Now that I have a few batches of wine under my belt, I want to give mead a try. The JAOM recipe looks like a good starter and is supposed to end up sweet, which is what I will want. I notice in the directions, it talks about dissolving the honey in warm water. Could someone please explain? Do you pour the honey into the water or just put the container(containing honey) into the warm water to loosen it up?
Thanks.

I am sure I am overthinking this.


----------



## ffemt128 (Dec 21, 2012)

I added the Honey to warm water to disolve it. I made this as my first batch of Mead, it does come out very sweet. Still have a bottle that is coming up on 3 years old.


----------



## wineforfun (Dec 21, 2012)

How much water are we talking?


----------



## fatbloke (Dec 22, 2012)

if the honey is runny and not crystalised, then just add enough water to make the honey (weight as per recipe) up to 1 gallon total liquid.

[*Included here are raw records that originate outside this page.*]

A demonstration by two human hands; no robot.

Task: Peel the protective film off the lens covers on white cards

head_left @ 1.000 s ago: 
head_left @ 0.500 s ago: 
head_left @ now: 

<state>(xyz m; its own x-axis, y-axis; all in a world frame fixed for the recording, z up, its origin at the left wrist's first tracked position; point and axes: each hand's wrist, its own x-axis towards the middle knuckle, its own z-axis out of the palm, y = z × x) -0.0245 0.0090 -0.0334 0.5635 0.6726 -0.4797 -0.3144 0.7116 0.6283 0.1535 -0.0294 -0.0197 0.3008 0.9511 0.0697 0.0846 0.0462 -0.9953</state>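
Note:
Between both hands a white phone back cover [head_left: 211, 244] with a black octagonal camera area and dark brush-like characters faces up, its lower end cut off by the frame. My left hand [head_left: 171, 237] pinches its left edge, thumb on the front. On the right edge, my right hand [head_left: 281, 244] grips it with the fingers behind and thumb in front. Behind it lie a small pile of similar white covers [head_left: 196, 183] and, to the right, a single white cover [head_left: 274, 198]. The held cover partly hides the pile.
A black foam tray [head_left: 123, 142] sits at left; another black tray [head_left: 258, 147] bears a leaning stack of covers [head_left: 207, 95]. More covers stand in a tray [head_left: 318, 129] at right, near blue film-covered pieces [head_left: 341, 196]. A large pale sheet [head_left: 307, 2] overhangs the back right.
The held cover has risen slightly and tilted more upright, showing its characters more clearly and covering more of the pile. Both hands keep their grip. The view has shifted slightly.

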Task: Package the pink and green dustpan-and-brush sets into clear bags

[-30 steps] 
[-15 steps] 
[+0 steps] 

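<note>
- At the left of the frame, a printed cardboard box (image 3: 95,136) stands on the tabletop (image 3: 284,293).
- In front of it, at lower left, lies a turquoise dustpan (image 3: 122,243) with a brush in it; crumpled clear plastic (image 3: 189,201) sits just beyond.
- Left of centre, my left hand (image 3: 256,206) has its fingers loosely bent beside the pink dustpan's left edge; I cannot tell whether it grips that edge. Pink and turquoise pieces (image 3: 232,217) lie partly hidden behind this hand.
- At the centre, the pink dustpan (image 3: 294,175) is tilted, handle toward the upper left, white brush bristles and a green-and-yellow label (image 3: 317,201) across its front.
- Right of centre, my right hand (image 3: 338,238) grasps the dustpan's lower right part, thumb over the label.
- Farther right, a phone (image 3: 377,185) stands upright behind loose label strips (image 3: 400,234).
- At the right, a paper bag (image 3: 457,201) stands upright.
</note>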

Then just stir it to mix it in then add the other ingredients, except the yeast. If you're gonna use a 1 gallon water bottle for the fermenter or similar carboy, you will need to remove a pint or two before pitching the yeast, as it will produce a lot of gas in the early stages and you need to allow for some room for possible foaming, then after say a week to 10 days, you should be able to add the reserved liquid back in to top up the carboy to the top

Equally, you can make it in a bucket or a carboy of a larger size, but then just make it up as per the recipe (or as closely as you can) that way there's room for foaming and as long as you don't keep meddling with it, it will ferment and the airspace will by full of CO2 in the short term, and the mead protected from oxidation. Just leave it for 12 to 14 weeks and it will be finished and the fruit should have also sunk and you'll be ready to either rack off the fruit/sediment to make sure it's settled and clear before bottling or you can just bottle direct and if you picked up a little bit of sediment, it would just settle out in the bottles.....


----------



## wineforfun (Dec 24, 2012)

Thank you very much for the help. I may back off the honey a little so it isn't so sweet.


----------



## BernardSmith (Dec 24, 2012)

I guess I don't understand. Honey is sweet if the sugars that constitute the honey have not been converted to alcohol. If you allow the yeast to convert all the sugar to alcohol then there is , for all intents and purposes, no sugar left for the mead to be sweet. It should be "dry". To make the mead sweeter you might need to add some sugar (or honey). If the mead tastes sweet that suggests to me that for whatever reason you have not fermented out all the sugar. I suppose you could deliberately stop the fermentation process before all the sugars have converted to alcohol. But you have very little ability to fine tune the level of sweetness your mead will have. You have maximum control over how sweet your mead will be when you bottle it by fermenting out all the sugars and then adding sweetner after you have stabilized the wine(stopping any new yeast activity converting the newly added sugars). How sweet that mead will be will then utterly depend on how much additional sugar (or honey) you have added. Honey tastes sweet but mead tastes of the honey without the sweetness unless you add sweetness to it - or you left unfermented, sugars in the mead


----------



## fatbloke (Dec 24, 2012)

It would seem that the whole point behind the JAOM recipe is to use ingredients that are easily obtained from a local grocery store, which uses a method whereby there's enough sugars to hit the tolerance of the yeast (while there's little data about the fermenting ability of bread yeast anecdotally it will do about 12%). So there's residual sugars left over to make it sweet.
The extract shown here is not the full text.